1. Study domain
We used the most-recent global marine regions dataset to define the spatial extent of the high seas (v11, https://www.marineregions.org/). We defined the high seas as marine areas outside of EEZs, which represent 95% of habitat on Earth by volume, 65% of the surface of the ocean, and 46% of the surface of the Earth22. We classified the high seas into three depth layers using the ETOPO1 bathymetry dataset41: epipelagic (0–200 m), mesopelagic (200–1,000 m) and bathyabyssopelagic (>1,000 m). We treated each depth layer as a separate planning domain. For every planning domain, we created an equal-area hexagonal grid of planning units of 2,620 km2 (~0.5° at the equator). This yielded a total of 90,065 planning units for the epipelagic planning domain, 88,528 planning units for the mesopelagic planning domain, and 87,170 planning units for the bathyabyssopelagic planning domain; there are fewer planning units by depth because of seamounts and underwater mountain ranges. Information about climate metrics, species, and fishing data were assigned to each planning domain (described below), each of which could be prioritised for inclusion in a climate-smart MPA network.

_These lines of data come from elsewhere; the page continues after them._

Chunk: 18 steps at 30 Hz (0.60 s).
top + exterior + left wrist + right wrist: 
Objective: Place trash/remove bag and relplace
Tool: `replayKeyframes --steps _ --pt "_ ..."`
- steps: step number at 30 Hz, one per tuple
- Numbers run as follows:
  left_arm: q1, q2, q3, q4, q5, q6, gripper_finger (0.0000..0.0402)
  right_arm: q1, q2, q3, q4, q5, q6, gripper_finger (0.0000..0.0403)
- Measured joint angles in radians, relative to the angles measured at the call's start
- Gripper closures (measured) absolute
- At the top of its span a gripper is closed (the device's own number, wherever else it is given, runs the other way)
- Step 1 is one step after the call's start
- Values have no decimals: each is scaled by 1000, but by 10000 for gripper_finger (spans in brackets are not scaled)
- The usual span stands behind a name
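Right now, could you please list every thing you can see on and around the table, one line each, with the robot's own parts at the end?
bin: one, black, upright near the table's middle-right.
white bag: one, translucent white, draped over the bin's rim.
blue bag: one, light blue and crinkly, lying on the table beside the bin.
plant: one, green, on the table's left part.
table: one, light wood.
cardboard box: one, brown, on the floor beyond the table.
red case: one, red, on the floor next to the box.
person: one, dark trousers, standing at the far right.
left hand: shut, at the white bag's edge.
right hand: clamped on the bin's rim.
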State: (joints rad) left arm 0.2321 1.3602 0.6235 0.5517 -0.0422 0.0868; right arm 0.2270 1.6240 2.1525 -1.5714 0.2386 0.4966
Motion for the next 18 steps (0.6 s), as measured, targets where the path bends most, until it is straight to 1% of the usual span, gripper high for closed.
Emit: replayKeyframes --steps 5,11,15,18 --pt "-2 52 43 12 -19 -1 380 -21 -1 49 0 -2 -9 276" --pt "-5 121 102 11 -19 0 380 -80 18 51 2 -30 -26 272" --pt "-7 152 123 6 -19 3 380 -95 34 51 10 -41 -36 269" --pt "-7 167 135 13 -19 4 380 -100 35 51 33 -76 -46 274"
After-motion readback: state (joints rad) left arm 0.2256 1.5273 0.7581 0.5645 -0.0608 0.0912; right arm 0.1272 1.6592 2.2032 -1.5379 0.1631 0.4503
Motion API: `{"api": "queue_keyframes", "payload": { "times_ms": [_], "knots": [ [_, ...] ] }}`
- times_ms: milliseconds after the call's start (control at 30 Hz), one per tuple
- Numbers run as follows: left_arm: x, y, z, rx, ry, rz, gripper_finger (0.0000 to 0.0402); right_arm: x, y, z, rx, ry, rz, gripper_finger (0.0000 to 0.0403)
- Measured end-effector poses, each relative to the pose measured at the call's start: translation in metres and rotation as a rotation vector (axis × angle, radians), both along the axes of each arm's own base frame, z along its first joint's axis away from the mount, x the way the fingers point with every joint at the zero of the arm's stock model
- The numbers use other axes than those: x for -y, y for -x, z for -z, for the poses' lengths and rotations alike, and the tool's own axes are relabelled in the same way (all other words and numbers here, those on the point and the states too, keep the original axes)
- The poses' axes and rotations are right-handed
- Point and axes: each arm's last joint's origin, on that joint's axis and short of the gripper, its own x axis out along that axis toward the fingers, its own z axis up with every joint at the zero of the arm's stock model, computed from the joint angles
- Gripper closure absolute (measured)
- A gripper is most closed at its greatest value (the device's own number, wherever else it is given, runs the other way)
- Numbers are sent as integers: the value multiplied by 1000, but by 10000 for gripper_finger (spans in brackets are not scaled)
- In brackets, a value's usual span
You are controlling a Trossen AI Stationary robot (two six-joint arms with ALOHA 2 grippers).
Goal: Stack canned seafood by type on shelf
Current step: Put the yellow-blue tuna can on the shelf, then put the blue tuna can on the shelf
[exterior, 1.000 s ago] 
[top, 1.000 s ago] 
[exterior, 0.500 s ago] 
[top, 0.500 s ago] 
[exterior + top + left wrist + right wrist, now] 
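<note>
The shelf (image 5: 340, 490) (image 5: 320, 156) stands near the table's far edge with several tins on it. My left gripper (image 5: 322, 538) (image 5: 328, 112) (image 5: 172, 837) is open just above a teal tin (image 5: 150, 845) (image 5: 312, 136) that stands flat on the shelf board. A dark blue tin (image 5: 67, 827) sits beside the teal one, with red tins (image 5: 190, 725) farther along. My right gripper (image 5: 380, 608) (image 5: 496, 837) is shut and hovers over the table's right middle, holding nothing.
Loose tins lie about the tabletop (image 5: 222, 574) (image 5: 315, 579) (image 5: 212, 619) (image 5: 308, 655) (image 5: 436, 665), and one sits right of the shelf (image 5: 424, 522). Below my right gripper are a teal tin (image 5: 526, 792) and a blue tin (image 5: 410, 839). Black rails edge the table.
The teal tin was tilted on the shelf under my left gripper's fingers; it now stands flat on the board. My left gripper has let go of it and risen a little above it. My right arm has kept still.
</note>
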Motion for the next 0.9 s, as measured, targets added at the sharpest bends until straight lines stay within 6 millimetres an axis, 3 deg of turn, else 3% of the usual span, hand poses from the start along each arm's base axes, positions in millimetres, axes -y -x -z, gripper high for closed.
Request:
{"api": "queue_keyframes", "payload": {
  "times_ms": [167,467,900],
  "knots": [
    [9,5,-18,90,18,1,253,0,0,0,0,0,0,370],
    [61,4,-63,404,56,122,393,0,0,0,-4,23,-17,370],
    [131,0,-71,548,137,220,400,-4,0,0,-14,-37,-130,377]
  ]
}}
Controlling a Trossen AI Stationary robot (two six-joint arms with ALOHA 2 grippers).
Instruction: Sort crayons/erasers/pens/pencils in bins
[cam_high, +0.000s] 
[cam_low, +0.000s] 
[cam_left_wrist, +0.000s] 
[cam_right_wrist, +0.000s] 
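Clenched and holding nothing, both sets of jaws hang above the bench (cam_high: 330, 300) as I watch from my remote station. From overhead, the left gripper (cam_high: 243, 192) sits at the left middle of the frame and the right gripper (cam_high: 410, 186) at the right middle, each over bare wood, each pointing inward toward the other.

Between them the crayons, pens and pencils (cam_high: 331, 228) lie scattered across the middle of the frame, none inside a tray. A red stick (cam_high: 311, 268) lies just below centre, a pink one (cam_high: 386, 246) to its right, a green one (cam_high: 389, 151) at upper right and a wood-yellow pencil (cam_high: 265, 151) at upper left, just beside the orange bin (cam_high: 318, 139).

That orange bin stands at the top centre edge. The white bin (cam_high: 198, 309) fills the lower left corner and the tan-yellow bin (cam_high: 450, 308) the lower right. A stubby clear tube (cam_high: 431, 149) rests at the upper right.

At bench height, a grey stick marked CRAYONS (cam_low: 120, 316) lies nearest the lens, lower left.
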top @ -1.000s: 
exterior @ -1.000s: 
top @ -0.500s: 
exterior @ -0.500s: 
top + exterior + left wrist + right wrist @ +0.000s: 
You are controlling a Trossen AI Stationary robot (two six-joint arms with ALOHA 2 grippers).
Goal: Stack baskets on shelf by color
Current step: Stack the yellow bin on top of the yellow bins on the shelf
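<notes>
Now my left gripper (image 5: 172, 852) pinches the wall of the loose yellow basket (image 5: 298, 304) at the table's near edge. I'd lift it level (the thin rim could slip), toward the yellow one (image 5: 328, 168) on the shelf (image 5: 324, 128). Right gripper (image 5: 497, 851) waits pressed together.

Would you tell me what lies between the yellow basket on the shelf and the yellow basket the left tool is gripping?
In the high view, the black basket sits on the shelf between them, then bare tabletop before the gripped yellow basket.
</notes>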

2. Climate change metrics: sources and processing
Climate-change metrics (i.e., climate velocity and the relative climate exposure index) were estimated using future ocean temperatures from a multi-model ensemble mean derived from 11 general circulation models (GCMs) from the Coupled Model Intercomparison Project Phase 6 (Earth System Grid Federation, https://esgf.llnl.gov; see Supplementary Table 2). We used models under three IPCC Shared Socioeconomic Pathways (SSPs)42: SSP1-2.6, SSP2-4.5 and SSP5-8.5. Pathway SSP1-2.6 represents an optimistic scenario, characterised by a shift to a more sustainable economy and reduction in inequality resulting in a peak in radiative forcing of ~3 W m-2 before 2100. SSP2-4.5 represents an intermediate scenario, with a stabilisation of radiative forcing levels at ~4.5 W m-2 by 2100. SSP5-8.5 is characterised by a continued increase of greenhouse gas emissions resulting from a fossil-fuel-based economy and increased energy demand, with a radiative forcing >8.5 W m-2 by 2100, rising thereafter.
For construction of the multi-model ensemble, we followed published methods18. Briefly, for each of the 11 climate models, we re-gridded from the original grid to a uniform 0.5° spatial grid using an area-weighted bilinear interpolation43. Then, we extracted depths according to three different ocean layers: epipelagic (0–200 m), mesopelagic (200–1,000 m) and bathyabyssopelagic (>1,000 m)44. For each depth layer, we averaged temperatures using a volume-weighting approach, with volumes of 0.5° grid squares in each depth layer. Finally, to avoid artefacts caused by inconsistent numbers of grid cells available by depth for different models, we included only grid cells common to all models within each depth layer18. All analysis was undertaken using software tools Climate Data Operators45 and R46 (Supplementary Table 2).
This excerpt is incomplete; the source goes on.